→ INSTRUCTIONS TO FOLLOW:
For the listing below, how many lines contain the word "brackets"? Answer with only that figure.
======== DATA EXTRACT ========
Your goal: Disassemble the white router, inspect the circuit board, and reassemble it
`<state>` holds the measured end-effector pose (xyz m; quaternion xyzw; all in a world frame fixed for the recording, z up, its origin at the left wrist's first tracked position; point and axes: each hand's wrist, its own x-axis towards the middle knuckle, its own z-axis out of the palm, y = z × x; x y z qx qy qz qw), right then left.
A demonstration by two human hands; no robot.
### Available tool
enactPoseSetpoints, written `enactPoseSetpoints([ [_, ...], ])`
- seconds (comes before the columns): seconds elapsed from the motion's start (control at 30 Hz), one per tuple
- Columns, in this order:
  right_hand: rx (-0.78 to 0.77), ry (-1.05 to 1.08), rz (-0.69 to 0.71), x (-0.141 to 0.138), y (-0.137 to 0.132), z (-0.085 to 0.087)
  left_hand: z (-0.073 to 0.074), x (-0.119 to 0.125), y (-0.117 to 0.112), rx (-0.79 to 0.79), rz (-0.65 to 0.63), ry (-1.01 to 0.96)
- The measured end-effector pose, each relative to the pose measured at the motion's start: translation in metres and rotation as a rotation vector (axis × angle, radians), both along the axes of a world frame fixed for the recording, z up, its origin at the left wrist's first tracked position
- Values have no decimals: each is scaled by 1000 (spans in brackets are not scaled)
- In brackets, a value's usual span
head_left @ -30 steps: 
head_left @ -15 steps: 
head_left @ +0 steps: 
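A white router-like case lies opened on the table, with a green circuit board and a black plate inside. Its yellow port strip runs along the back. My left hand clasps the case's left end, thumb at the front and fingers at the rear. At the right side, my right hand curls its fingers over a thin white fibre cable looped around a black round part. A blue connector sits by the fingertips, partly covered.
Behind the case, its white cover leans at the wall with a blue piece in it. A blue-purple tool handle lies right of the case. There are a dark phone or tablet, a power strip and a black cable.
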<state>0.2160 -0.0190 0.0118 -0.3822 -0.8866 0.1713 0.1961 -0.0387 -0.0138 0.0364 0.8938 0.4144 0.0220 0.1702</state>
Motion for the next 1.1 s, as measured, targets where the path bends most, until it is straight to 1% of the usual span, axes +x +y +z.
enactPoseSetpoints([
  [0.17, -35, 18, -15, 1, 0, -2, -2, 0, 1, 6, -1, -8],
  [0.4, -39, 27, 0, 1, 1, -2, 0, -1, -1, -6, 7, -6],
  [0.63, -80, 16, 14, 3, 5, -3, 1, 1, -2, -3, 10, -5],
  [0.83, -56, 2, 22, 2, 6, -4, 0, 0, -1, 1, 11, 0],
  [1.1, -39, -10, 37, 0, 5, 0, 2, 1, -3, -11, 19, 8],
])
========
→ RESPONSE TO THE TASK:
2